How HR and Tech Leaders Can Work Together

  1. Define Clear Performance Metrics
    Establish both technical and interpersonal benchmarks. For technical roles, metrics might include incident resolution time, code quality, system uptime, innovation, etc. For interpersonal attributes, things like teamwork, user satisfaction, communication clarity matter. If everyone— HR, management, IT staff — knows what success looks like, evaluations are fairer.
  2. Educate HR on Technical Context
    HR doesn’t need to become full‑stack engineers, but gaining a baseline understanding of what technical roles do, the challenges they face, and what “good work” looks like in IT helps HR make more informed assessments. Shadowing, tech overviews, or simplified internal presentations can work wonders.
  3. Encourage Technical Staff to Share Their Impact
    If you work in IT, you may assume your effort is obvious — but often it isn’t. Document successes, solutions, improvements you’ve made. Communicate clearly with HR and leadership about your technical contributions and their outcomes. Be your own advocate in an informative, factual way.
  4. Balance Visibility and Value
    HR can ensure that recognition programs don’t only reward visibility. Create channels for peer recognition, customer feedback (from internal users), and technical reviews that bring out what often stays behind the scenes.
  5. Foster a Culture of Respect Between Departments
    HR should view IT not as a cost center, but as a strategic backbone. IT teams should understand HR’s role in supporting people, culture, and organizational health. Mutual respect means fewer blind spots, more empathy, and better decisions.
  6. Address Toxicity, Not Just “Behaviors”
    It’s vital to identify individuals whose behavior is harmful, whether through technical incompetence or by creating unfair workloads. HR and IT leaders should collaborate to ensure performance reviews include both what someone does (technical deliverables) and how they do it (team fit, communication, reliability). Toxicity can come from inability, from arrogance, or from mismatch — but it must be addressed for the sake of the whole team.
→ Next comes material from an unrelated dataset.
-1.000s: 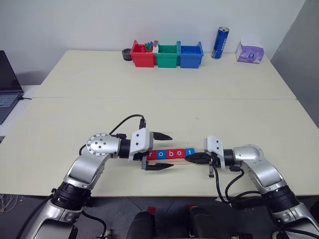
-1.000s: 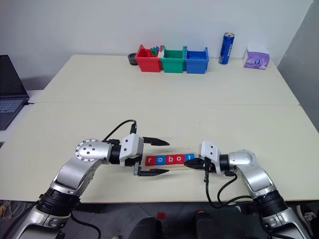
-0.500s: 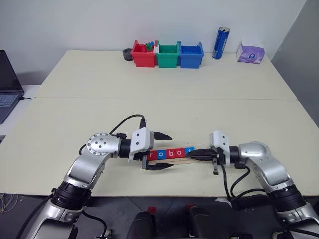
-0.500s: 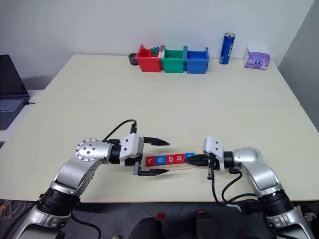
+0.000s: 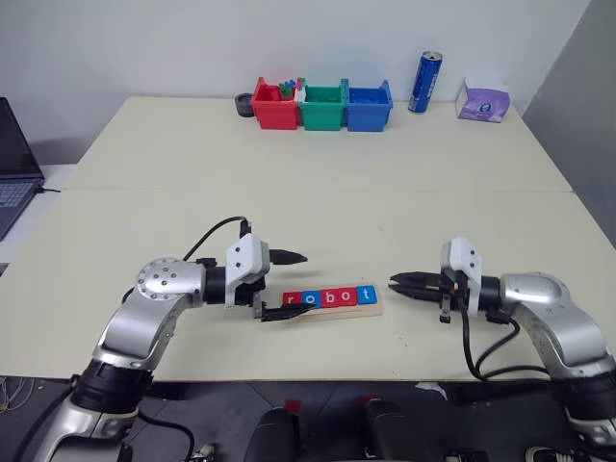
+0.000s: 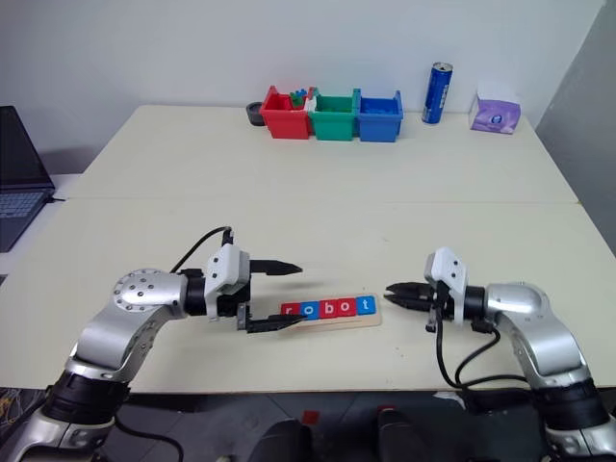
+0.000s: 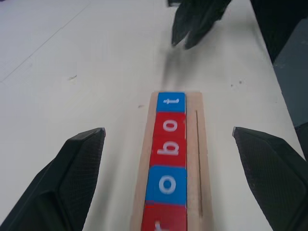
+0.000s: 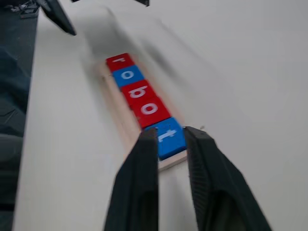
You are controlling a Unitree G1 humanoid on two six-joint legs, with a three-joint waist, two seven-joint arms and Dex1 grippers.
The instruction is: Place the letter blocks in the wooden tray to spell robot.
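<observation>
The wooden tray lies near the table's front edge. The letter blocks sit in it in a row and read r, o, b, o, t: red, blue, red, red, blue. My left gripper is open wide at the tray's left end, with one finger on each side and nothing between them. My right gripper hovers a short way off the tray's right end and points at the blue t. Its fingers stand slightly open and hold nothing.
At the far edge stand a red bin, a green bin and a blue bin, with a black roll beside them. A blue can and a purple tissue pack are at the far right. A laptop is at the left.
My right gripper drew back rightward from the tray's end and went from shut to slightly open. My left gripper moved left, off the tray's end. The blocks stayed put.
</observation>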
A Balanced View: Why HR & IT Both Bring Strength

It’s easy to think HR is overly focused on “soft‑skills” or image; or that IT staff care only about systems and not people. But in truth:

  • HR ensures the organization remains humane, fair, and legally compliant; allows teams to function without conflict; helps people develop, learn, and feel valued.
  • IT ensures the organization can operate: services remain live, data remains safe, customers remain happy; innovation is possible; technical risks are mitigated.
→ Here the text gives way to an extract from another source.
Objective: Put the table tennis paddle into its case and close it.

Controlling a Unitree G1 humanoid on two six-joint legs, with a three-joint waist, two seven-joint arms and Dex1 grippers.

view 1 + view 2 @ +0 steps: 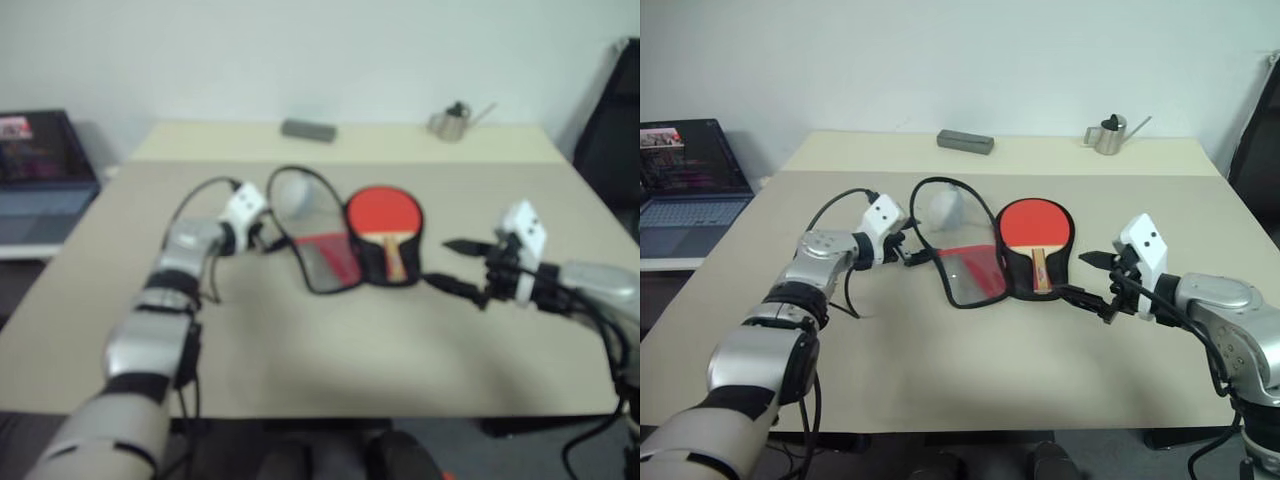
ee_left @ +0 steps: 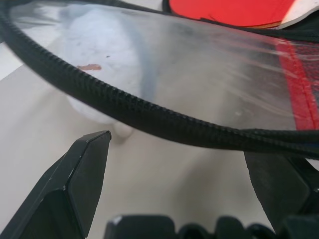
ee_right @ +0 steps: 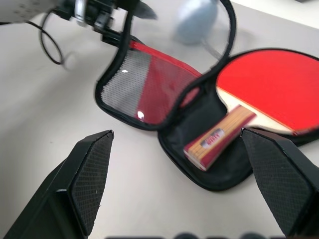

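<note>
The case (image 1: 1015, 285) lies open in the middle of the table. The table tennis paddle (image 1: 1033, 225) rests in its black-lined right half, red face up, wooden handle (image 3: 219, 137) toward me. The case's lid (image 1: 970, 270), with a clear window and red strip, is folded out to the left. My left gripper (image 1: 910, 255) is open at the lid's left side. The lid's black zip edge (image 2: 149, 117) runs just past its fingertips (image 2: 84, 169), ungripped. My right gripper (image 1: 1085, 275) hangs open and empty, a little to the right of the case.
A grey flat box (image 1: 965, 141) and a small metal watering can (image 1: 1107, 134) stand at the table's far edge. A laptop (image 1: 685, 175) sits on a side surface at the left. A black chair (image 1: 615, 120) is at the right. A pale rounded shape (image 1: 945, 208) shows through the lid's window.
</note>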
Both are essential. When both departments lean into collaborative evaluation, transparency, communication, and shared metrics, everyone benefits.


Conclusion

The disconnect between HR and IT isn’t inevitable — it’s fixable. When both groups move beyond stereotypes, listen to what the other values, and establish measurable ways to recognize both technical skill and interpersonal contribution, there’s less friction and more mutual respect. In the long run, companies flourish when quiet expertise is honoured just as much as visible leadership — and when HR and IT partner, not misunderstand.